◆ **TASK DETAILS**
Please filter the data down to the lines that include the word "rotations" and copy them.

(Beginning of LISTED RECORDS)

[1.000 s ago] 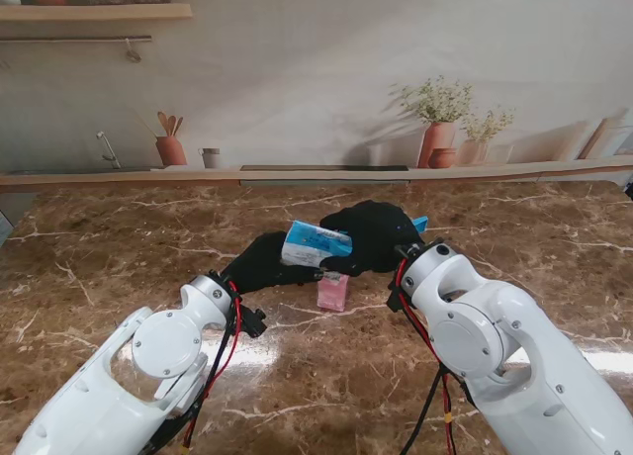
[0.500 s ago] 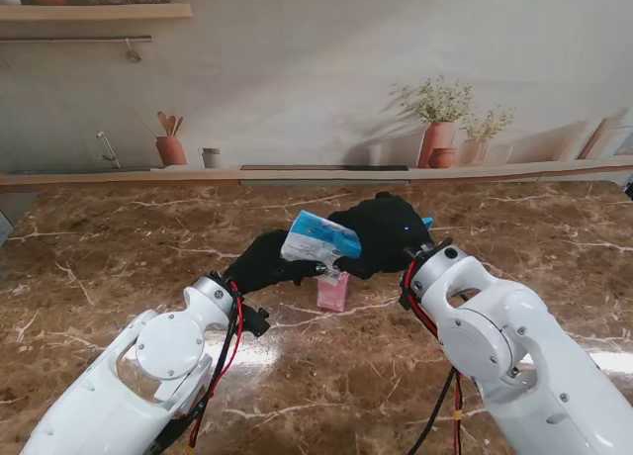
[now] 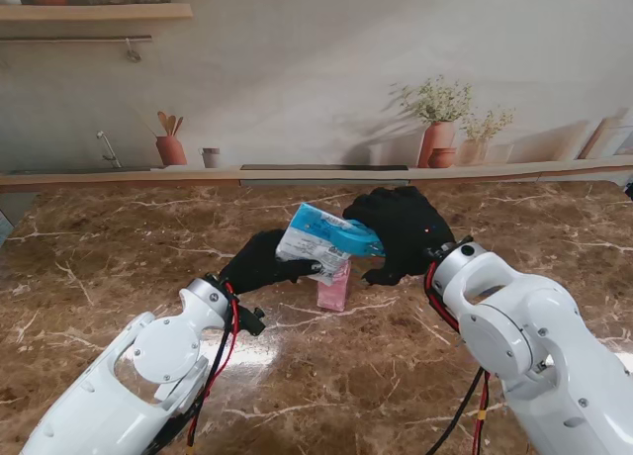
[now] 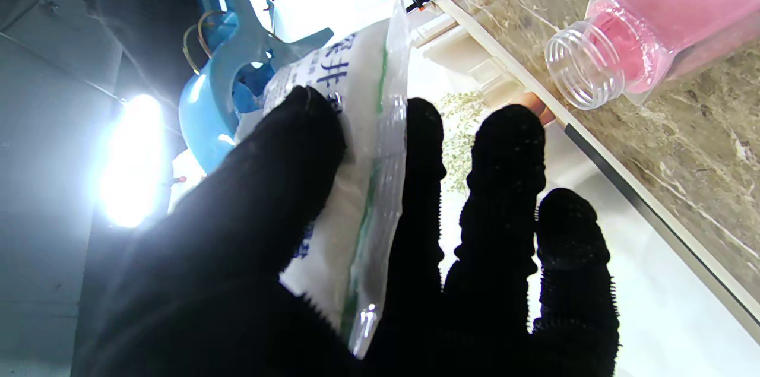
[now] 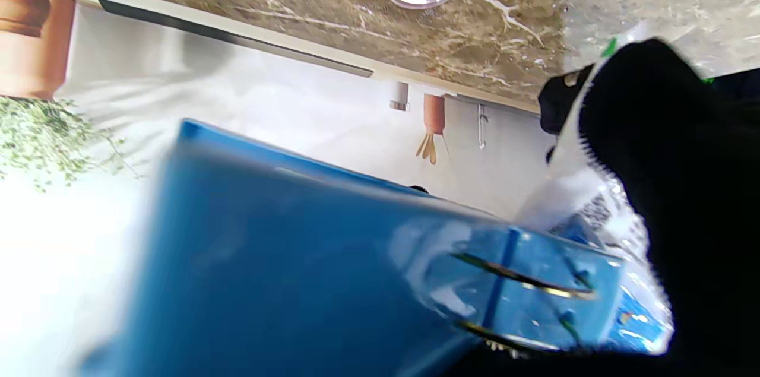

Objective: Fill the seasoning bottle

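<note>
Currently both hands hold the seasoning bag (image 3: pixel 318 239): left hand (image 3: pixel 265 262) grips its body, right hand (image 3: pixel 404 227) pinches the blue clip (image 3: pixel 358 239). Open pink bottle (image 3: pixel 333 291) stands directly beneath, nearer me, mouth upward.

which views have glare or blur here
Left wrist view: a bright lamp blows out the area beside the blue clip; the bag stays sharp. Right wrist view: the clip is a close blur. Stand view: sharp, evenly lit.

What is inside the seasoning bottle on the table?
The seasoning bottle is uncapped and holds pink powder nearly to its neck. In the stand view, the bag hides its mouth; nothing is seen pouring.
</note>
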`<state>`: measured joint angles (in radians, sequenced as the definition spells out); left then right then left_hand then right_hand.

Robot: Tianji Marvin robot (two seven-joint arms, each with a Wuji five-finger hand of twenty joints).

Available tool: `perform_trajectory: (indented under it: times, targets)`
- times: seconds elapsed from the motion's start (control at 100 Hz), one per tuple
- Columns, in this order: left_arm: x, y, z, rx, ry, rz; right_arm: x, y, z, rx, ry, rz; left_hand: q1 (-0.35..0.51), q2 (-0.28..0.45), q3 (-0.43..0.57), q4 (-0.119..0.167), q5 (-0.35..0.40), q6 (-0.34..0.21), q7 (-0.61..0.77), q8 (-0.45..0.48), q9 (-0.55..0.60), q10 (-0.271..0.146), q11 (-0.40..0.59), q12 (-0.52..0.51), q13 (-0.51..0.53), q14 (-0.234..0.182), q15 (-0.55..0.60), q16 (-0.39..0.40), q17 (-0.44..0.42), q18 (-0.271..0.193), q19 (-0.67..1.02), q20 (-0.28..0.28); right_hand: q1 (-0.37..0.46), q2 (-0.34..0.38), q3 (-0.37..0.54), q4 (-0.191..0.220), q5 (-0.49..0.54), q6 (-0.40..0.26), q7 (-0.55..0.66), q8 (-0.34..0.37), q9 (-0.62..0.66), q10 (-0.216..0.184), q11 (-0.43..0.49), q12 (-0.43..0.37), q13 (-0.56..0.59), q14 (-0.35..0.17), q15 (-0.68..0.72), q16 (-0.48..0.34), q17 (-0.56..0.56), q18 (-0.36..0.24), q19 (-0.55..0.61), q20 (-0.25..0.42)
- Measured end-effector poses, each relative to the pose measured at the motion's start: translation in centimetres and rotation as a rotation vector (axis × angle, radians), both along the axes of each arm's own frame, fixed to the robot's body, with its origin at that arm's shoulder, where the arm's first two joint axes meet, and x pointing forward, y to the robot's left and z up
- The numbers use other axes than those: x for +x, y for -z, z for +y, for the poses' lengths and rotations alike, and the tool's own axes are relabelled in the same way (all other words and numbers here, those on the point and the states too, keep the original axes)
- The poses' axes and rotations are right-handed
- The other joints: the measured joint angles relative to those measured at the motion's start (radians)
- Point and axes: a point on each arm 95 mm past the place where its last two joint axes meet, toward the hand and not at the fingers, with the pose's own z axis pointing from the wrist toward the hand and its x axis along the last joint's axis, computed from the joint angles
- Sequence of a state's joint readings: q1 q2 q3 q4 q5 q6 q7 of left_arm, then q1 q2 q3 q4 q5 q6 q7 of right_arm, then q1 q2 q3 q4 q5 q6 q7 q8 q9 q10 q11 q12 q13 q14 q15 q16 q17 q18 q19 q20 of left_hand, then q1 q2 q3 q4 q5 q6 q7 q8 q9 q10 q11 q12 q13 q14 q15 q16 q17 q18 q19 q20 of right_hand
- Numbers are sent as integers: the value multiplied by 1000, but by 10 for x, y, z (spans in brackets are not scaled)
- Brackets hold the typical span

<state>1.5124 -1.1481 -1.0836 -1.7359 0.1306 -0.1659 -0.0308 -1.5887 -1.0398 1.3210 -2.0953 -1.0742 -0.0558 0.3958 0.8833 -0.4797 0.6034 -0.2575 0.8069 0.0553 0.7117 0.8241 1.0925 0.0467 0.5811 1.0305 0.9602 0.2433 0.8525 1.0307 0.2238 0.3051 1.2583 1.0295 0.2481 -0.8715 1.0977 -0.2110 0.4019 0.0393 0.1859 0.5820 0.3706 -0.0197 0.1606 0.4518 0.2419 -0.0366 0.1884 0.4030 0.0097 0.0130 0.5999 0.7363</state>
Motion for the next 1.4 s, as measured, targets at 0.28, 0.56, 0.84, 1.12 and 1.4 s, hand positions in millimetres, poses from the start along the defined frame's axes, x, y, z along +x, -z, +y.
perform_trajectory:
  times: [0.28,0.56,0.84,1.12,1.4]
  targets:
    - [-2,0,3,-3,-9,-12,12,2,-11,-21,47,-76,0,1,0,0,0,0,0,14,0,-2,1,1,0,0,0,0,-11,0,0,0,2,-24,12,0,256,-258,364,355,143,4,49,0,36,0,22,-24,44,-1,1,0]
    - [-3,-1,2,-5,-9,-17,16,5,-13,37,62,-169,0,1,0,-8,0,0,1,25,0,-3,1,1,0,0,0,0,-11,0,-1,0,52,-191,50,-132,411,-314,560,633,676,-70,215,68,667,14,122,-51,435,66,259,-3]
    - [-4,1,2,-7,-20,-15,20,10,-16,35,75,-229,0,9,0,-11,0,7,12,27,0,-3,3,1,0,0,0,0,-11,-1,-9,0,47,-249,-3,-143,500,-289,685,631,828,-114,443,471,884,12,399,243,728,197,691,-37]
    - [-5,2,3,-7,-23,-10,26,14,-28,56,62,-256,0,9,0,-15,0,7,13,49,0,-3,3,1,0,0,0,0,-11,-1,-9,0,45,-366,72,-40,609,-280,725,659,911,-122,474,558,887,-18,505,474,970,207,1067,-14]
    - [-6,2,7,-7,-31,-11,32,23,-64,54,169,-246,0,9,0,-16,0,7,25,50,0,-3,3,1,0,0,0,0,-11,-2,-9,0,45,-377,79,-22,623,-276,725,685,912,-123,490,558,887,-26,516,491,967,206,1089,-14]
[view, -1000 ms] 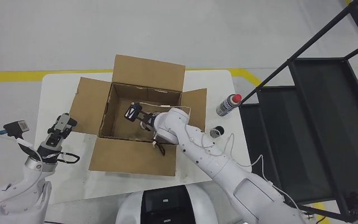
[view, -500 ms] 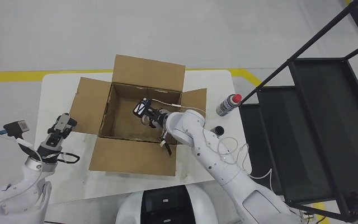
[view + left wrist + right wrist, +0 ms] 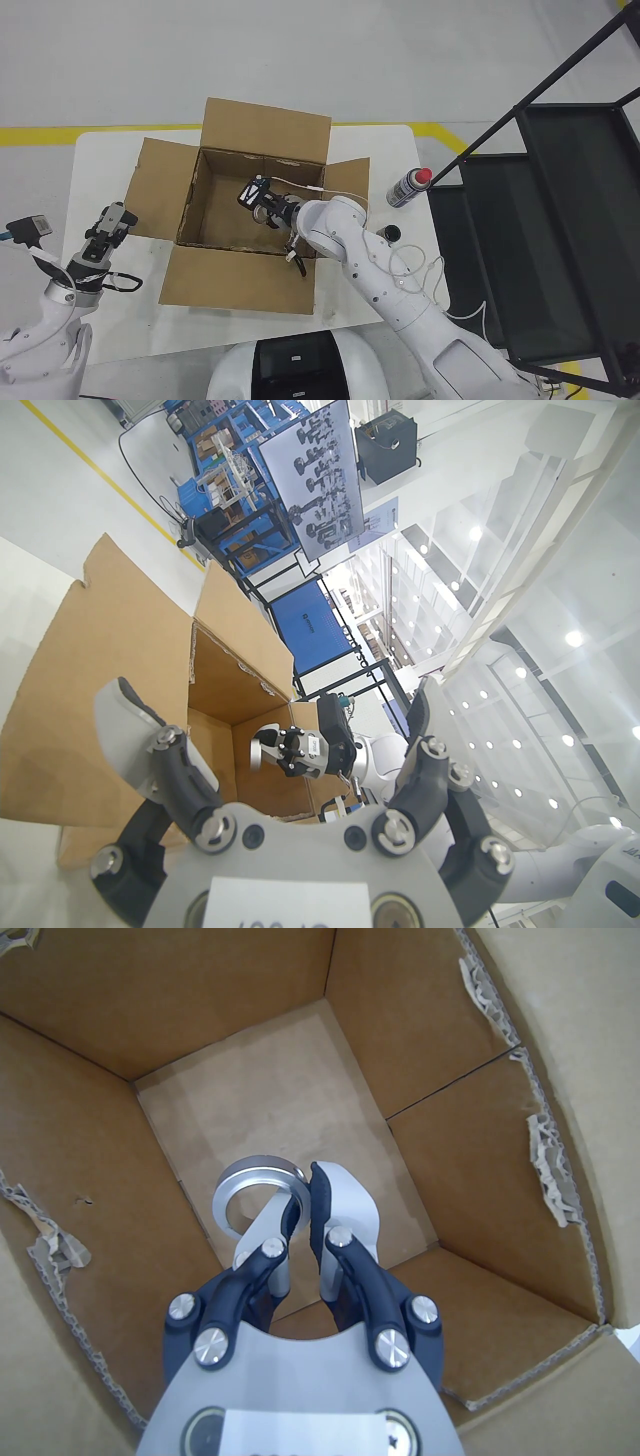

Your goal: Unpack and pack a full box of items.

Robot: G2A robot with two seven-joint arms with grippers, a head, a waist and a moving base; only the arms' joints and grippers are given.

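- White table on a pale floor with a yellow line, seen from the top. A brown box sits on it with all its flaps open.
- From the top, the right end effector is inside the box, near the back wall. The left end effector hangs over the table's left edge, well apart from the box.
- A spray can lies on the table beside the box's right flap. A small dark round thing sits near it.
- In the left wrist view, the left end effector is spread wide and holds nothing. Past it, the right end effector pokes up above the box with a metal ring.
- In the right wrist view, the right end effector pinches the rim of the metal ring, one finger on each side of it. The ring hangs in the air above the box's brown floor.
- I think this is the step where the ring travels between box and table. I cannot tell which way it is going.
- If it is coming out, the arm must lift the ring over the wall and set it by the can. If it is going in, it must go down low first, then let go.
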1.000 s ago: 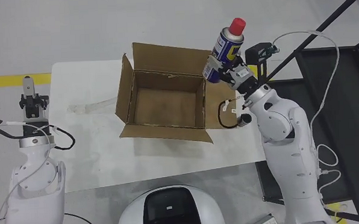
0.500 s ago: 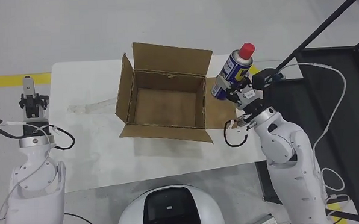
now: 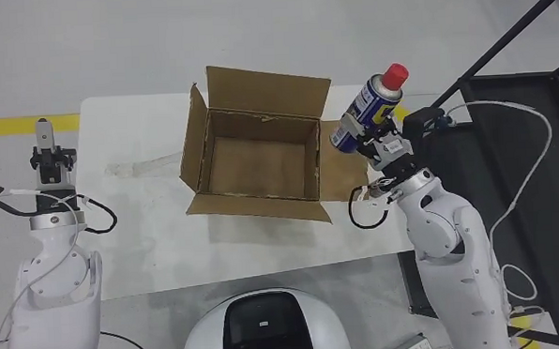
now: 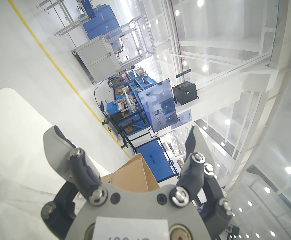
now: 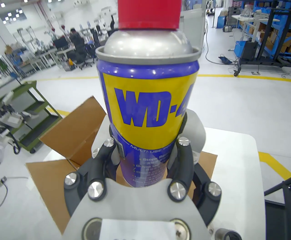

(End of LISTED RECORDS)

◆ **RESULT**
- The numbers use other axes than those: x for +x, y for -z, z for +y, for the poses' lengths and rotations alike, and the tool's own axes are relabelled in the same way (all other words and numbers here, those on the point and the states too, keep the original axes)
- The poses' axes and rotations are right-handed

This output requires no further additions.